— What to produce —
Restate the full listing word for word and leave the pictures out.

— Provided data —
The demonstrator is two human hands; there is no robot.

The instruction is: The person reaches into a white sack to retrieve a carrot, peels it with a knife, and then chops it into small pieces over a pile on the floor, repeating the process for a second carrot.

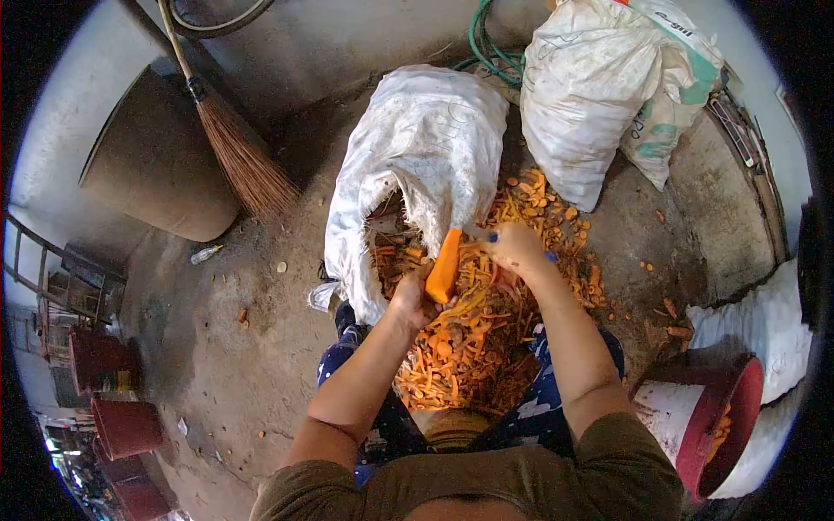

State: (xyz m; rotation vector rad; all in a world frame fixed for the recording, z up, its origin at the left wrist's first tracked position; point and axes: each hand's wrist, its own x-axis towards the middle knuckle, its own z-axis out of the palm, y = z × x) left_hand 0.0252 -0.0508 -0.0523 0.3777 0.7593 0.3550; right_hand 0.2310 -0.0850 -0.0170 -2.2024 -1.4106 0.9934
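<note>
Carrot [444,265] is pretty much dead centre, held up off the floor [252,365] and tilted just a little off upright, right in front of the mouth of the open sack [426,139]. The left hand [412,300] has it by the lower end, fingers curled tight around it. The right hand [514,247] sits just beside the carrot's top end and is closed around a small tool [493,236]. All I can see of the tool is a blue bit poking out near the fingers and another blue bit on the far side of the hand, so I can't tell if it's a peeler or a knife.

Underneath both hands there's a big heap of peelings [465,356], orange strips piled on the floor between the person's knees. Further up, the heap runs into a scatter of chunkier orange bits [547,208] lying between the two sacks.

The open sack is white, grubby and slumped on the floor, with its mouth facing the person and some orange stuff showing inside. A second sack [599,95] sits just to its right, full and bulging. A green hose [486,39] is coiled behind them.

Off to the left, a broom [248,165] leans by a big brown drum [156,165], and a few red pots [126,425] sit near the edge of the view. Down at the lower right there's a red bucket [740,395], tipped toward the camera, with a few orange pieces inside.
</note>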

— Your solution —
The demonstrator is two human hands; there is no robot.

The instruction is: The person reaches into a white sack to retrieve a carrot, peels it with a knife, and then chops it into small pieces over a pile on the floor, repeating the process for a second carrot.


State: (xyz m; rotation vector rad; all in a world frame fixed for the recording, z up, its origin at the left wrist's first tracked position; point and axes: each hand's wrist, its own x-axis towards the middle knuckle, its own z-axis out of the palm, y = z × x) left_hand 0.0252 -0.0508 -0.0523 0.3777 0.7593 0.3550; right_hand 0.2310 -0.0850 -0.0170 -2.2024 -1.4106 0.9934
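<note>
Carrot [444,265] is pretty much dead centre, held up off the floor [252,365] and tilted just a little off upright, right in front of the mouth of the open sack [426,139]. The left hand [412,300] has it by the lower end, fingers curled tight around it. The right hand [514,247] sits just beside the carrot's top end and is closed around a small tool [493,236]. All I can see of the tool is a blue bit poking out near the fingers and another blue bit on the far side of the hand, so I can't tell if it's a peeler or a knife.

Underneath both hands there's a big heap of peelings [465,356], orange strips piled on the floor between the person's knees. Further up, the heap runs into a scatter of chunkier orange bits [547,208] lying between the two sacks.

The open sack is white, grubby and slumped on the floor, with its mouth facing the person and some orange stuff showing inside. A second sack [599,95] sits just to its right, full and bulging. A green hose [486,39] is coiled behind them.

Off to the left, a broom [248,165] leans by a big brown drum [156,165], and a few red pots [126,425] sit near the edge of the view. Down at the lower right there's a red bucket [740,395], tipped toward the camera, with a few orange pieces inside.
</note>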

No further output remains.